Stored entries
##############################

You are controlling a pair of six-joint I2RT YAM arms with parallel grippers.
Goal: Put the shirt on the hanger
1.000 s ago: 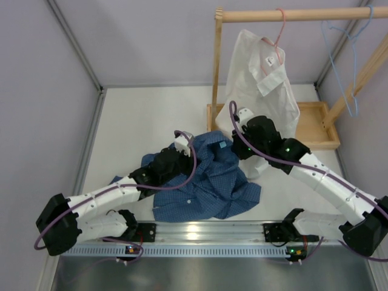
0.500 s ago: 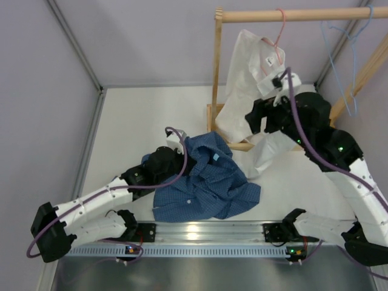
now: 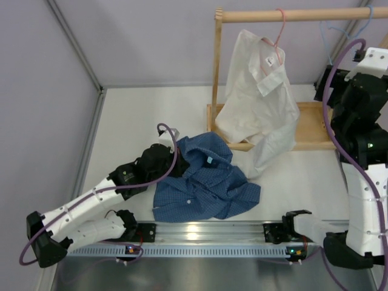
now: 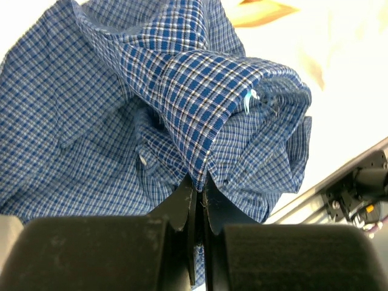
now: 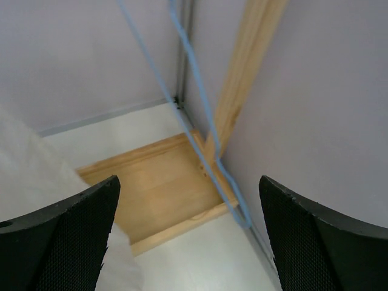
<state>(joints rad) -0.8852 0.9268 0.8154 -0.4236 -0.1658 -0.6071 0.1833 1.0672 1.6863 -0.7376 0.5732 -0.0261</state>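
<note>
The blue checked shirt (image 3: 206,182) lies crumpled on the white table in front of the arms. My left gripper (image 3: 174,162) is shut on a fold of it at the shirt's left edge. In the left wrist view the fabric of the shirt (image 4: 182,91) rises straight out of the closed left gripper (image 4: 197,182). The light blue wire hanger (image 3: 327,36) hangs at the rack's right end, partly hidden behind my raised right arm. My right gripper (image 3: 332,91) is up beside it. In the right wrist view the right gripper (image 5: 188,182) stands wide open and holds nothing, with the hanger (image 5: 200,103) just ahead.
A white shirt (image 3: 260,91) hangs on a pink hanger (image 3: 280,30) from the wooden rail (image 3: 291,15). The rack's wooden base tray (image 3: 315,124) sits below it, and a slanted wooden brace (image 5: 242,66) runs close to the right wall. A metal rail (image 3: 206,233) lines the near edge.
My right gripper has left the shirt's collar, opened, and swung up and right to the rack's right end. The left gripper has drawn the shirt slightly left.
</note>
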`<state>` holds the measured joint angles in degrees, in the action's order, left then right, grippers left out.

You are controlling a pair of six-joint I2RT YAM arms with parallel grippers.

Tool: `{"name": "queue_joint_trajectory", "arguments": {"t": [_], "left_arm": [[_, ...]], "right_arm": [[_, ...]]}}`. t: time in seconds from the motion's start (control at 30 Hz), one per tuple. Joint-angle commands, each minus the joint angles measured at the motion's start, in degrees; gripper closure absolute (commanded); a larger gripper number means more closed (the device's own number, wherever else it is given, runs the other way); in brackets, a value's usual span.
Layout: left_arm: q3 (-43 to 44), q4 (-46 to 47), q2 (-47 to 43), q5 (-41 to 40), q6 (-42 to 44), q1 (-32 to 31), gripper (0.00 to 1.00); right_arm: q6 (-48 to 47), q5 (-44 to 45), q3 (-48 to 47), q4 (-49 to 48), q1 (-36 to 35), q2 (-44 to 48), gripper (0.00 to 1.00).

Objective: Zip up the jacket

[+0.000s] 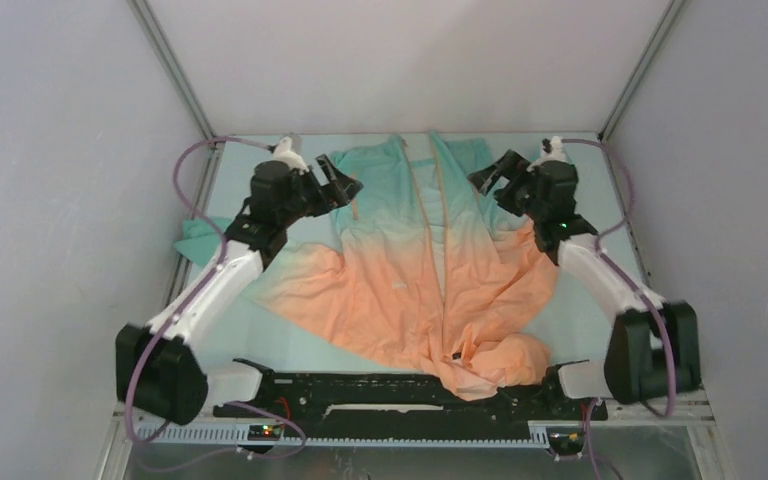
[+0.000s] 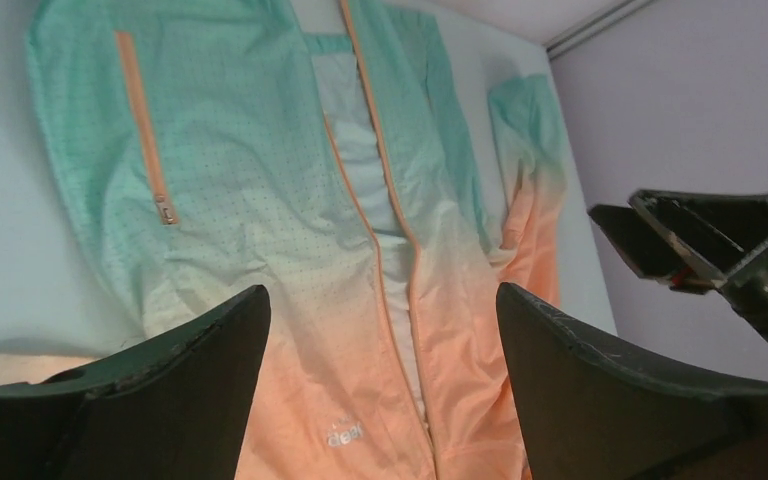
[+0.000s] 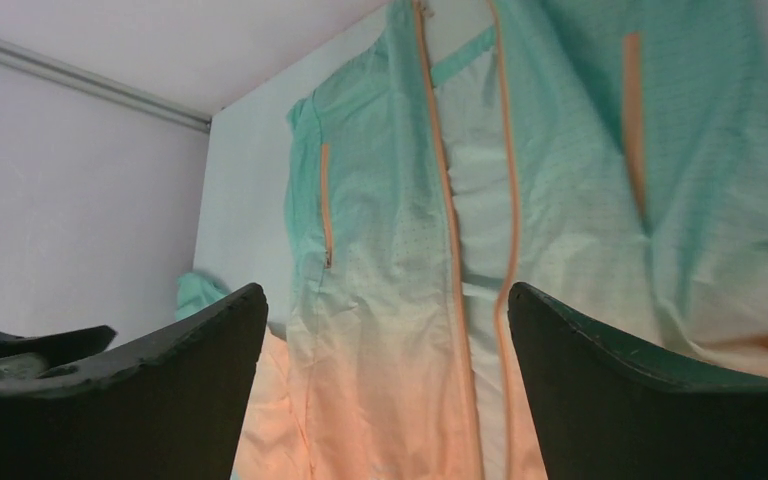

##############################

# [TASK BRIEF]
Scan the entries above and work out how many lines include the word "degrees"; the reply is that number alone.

# [OUTPUT OF THE EXERCISE]
2